REQUIRED ACTION> For the entries that follow, retype exactly the lines from the one containing "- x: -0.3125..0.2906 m" to the one containing "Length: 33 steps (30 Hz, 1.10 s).", inclusive, and only those. Images stay out of the copy.

GIVEN ENTRIES>
^^^^^^^^^^^^^^^^

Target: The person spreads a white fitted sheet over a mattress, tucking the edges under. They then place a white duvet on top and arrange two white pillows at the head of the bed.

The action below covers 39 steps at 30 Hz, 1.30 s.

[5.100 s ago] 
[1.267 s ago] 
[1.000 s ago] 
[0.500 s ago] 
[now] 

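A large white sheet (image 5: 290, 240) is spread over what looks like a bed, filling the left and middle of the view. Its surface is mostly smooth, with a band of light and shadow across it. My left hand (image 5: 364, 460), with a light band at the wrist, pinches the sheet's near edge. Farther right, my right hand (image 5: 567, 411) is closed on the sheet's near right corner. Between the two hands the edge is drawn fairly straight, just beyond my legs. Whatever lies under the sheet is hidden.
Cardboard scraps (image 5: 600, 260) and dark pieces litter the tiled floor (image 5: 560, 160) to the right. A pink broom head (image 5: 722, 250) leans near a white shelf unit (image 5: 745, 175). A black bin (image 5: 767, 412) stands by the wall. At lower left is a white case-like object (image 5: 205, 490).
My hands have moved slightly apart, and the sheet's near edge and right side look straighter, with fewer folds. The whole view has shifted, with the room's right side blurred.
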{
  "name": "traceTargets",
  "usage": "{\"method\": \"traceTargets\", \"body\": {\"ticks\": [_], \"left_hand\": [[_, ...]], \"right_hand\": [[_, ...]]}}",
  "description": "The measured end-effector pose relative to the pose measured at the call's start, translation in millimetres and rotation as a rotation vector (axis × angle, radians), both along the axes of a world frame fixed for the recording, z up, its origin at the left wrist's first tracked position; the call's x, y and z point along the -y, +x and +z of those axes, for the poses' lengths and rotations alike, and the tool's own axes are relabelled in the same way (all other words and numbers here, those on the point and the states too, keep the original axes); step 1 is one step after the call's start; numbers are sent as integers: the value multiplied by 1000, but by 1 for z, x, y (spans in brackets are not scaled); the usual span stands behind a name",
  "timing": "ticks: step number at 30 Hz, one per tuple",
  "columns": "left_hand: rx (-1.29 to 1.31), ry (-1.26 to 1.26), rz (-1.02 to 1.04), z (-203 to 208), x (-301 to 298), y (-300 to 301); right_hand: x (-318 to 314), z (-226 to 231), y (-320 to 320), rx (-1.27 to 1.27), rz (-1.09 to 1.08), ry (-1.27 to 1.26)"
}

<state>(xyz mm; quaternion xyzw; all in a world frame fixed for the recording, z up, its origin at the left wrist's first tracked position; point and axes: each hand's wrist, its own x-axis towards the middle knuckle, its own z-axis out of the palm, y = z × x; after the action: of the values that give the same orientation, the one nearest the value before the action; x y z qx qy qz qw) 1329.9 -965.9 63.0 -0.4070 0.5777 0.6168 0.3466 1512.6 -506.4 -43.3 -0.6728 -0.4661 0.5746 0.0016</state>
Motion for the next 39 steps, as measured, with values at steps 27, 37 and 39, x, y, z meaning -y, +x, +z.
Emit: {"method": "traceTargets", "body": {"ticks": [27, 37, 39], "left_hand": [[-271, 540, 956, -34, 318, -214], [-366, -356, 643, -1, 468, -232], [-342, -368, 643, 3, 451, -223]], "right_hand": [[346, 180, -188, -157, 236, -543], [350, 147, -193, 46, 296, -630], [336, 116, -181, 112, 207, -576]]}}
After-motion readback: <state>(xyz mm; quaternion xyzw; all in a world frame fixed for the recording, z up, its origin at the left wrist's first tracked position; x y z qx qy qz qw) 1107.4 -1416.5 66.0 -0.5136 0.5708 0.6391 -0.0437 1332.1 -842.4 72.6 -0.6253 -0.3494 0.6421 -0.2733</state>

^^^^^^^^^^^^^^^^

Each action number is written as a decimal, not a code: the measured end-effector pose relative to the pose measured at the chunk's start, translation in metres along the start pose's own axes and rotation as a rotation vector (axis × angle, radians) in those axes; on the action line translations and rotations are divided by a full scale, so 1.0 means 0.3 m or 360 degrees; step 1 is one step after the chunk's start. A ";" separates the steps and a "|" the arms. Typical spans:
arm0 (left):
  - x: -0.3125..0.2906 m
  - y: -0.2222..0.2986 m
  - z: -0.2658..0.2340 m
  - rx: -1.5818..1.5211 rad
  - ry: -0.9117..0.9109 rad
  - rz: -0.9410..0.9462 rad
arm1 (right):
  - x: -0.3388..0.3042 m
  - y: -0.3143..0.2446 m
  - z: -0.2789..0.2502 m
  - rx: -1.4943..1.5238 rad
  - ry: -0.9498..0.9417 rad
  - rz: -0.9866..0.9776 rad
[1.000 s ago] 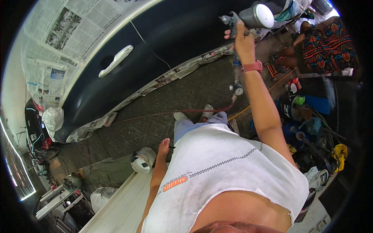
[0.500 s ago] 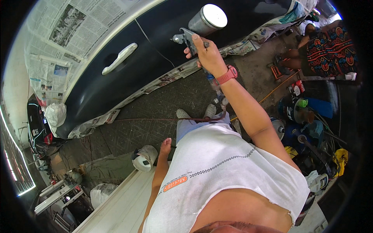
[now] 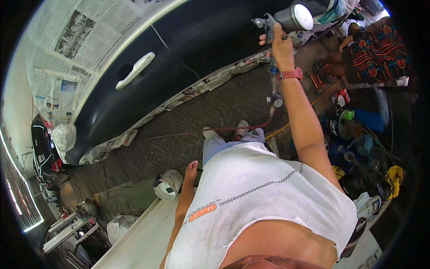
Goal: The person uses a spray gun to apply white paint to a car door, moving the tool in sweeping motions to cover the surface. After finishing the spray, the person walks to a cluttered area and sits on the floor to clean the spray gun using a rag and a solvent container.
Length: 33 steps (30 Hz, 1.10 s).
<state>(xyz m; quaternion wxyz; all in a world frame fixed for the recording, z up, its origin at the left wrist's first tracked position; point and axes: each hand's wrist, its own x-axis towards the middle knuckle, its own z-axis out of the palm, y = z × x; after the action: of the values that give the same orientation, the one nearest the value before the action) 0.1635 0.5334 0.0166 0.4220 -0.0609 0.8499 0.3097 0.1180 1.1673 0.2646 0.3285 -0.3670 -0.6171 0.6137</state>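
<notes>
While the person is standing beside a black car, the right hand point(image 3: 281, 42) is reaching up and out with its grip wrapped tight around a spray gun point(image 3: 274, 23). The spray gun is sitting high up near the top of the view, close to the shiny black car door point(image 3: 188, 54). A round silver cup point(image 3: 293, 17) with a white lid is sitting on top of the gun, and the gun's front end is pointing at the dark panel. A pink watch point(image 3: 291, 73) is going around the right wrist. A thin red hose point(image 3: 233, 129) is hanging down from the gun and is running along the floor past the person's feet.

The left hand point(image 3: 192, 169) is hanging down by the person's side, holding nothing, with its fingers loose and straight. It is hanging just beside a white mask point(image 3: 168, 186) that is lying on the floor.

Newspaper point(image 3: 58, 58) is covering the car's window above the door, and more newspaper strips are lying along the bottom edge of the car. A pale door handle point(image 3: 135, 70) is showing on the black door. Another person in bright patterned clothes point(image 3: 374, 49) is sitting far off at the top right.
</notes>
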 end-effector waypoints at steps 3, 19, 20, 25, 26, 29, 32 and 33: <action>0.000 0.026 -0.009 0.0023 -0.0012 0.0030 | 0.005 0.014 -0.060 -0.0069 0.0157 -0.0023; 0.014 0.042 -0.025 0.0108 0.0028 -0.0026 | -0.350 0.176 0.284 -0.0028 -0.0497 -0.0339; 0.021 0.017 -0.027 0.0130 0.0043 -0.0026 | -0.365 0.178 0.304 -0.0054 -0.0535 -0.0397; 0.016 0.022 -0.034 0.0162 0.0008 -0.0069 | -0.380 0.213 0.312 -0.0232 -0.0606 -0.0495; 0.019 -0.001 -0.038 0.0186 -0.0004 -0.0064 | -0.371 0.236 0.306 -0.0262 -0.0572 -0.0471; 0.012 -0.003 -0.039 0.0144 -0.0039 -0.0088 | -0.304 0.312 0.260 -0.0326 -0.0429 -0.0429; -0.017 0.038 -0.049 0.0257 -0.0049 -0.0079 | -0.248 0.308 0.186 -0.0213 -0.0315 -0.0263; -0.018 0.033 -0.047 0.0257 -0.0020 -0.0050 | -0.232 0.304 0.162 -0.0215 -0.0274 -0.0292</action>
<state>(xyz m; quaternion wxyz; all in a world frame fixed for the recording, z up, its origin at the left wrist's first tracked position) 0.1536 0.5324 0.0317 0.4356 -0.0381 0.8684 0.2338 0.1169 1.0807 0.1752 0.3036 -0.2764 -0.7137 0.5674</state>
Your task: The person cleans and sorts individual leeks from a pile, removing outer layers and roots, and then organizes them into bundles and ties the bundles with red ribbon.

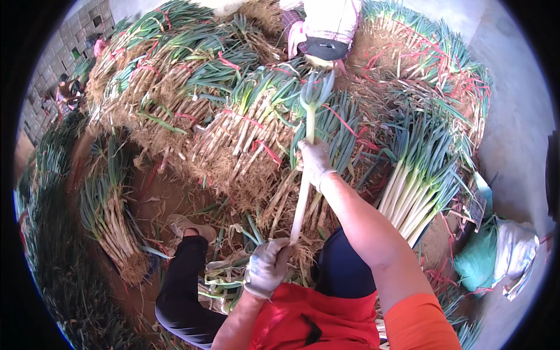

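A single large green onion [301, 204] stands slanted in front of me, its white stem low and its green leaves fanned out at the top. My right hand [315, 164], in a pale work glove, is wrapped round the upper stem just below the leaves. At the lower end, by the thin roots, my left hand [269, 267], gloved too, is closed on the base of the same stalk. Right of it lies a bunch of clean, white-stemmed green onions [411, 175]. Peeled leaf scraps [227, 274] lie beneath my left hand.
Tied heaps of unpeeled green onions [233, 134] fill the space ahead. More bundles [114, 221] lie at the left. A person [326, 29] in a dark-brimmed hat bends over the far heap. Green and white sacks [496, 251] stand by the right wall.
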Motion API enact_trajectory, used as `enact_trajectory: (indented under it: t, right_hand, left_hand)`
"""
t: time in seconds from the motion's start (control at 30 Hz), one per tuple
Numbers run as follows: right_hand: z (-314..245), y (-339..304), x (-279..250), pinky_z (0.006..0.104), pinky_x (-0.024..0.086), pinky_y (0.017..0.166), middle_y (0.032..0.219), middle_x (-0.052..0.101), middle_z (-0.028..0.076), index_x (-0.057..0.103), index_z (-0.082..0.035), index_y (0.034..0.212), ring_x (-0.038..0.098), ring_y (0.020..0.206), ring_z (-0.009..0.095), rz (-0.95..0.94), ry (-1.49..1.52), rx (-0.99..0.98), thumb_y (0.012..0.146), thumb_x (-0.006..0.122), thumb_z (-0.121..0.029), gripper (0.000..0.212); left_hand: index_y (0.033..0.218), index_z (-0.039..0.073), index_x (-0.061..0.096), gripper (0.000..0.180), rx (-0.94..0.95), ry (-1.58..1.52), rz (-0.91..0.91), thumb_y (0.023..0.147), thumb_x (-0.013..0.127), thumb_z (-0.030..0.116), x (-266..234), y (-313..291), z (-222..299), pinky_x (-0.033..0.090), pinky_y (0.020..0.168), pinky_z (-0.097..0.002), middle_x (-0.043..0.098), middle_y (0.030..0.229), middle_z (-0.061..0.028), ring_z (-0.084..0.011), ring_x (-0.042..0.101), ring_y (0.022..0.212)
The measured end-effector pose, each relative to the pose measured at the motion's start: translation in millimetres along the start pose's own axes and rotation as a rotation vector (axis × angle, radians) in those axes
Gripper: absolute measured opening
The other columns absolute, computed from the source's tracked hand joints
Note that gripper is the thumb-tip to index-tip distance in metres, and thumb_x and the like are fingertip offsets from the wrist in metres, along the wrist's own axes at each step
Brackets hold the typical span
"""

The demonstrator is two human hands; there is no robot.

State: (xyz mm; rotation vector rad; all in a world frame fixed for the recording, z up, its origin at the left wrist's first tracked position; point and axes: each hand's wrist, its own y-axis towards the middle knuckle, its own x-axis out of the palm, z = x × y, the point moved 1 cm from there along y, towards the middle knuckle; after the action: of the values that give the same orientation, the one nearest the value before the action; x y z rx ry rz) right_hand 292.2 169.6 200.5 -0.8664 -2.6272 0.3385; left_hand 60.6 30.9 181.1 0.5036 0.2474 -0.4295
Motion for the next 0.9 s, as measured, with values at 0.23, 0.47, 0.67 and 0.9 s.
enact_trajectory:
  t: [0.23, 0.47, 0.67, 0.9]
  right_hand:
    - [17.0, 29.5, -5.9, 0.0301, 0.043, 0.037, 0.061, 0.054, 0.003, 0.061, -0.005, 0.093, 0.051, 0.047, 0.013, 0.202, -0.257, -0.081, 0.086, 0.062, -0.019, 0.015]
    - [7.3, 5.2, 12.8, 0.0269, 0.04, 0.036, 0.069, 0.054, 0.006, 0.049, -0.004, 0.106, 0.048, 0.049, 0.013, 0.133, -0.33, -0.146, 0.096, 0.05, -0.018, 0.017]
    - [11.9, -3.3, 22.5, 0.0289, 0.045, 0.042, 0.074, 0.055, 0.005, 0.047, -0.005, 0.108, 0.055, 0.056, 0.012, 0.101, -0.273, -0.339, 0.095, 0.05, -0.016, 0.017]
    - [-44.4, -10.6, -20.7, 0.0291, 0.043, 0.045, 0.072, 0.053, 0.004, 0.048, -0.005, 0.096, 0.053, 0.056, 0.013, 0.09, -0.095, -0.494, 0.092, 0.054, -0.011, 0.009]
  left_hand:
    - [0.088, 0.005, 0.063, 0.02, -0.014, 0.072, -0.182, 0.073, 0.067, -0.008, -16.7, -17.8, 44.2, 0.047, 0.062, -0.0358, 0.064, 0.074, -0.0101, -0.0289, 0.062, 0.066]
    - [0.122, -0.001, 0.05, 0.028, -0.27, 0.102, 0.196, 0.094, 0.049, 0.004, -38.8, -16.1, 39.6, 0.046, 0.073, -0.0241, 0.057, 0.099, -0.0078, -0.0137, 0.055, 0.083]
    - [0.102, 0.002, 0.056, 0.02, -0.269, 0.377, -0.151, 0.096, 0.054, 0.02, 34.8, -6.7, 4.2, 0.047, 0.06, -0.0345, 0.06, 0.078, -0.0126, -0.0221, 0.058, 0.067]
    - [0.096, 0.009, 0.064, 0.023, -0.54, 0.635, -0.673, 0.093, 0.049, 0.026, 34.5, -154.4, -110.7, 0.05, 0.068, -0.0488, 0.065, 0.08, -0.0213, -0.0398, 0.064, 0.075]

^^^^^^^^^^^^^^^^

REPLY TO THE TASK>
  - x: -0.3125..0.2906 m
  - y: -0.2222..0.2986 m
  - z: -0.2658..0.2340 m
  - rx: -1.5818..1.5211 rad
  - ry: -0.9117..0.9109 rad
  - rz: -0.9410..0.9462 rad
arm1 (right):
  - x: -0.3388..0.3042 m
  - y: -0.3143..0.2446 m
  - z: -0.2789..0.2502 m
  - rx: -1.4943..1.5238 rad
  - ry: -0.9498..0.9417 rad
  - rz: -0.9866..0.9776 rad
[1.000 s ago] 
[0.500 s ago] 
[now] 
Goal: The person uses a spray gun to apply white paint to a car door, moving the tool in sweeping motions to cover the surface. After finishing the spray, the person walks to a cluttered area and sits on the floor to clean the spray gun using a rag and a solvent container.
Length: 33 steps (30 Hz, 1.10 s).

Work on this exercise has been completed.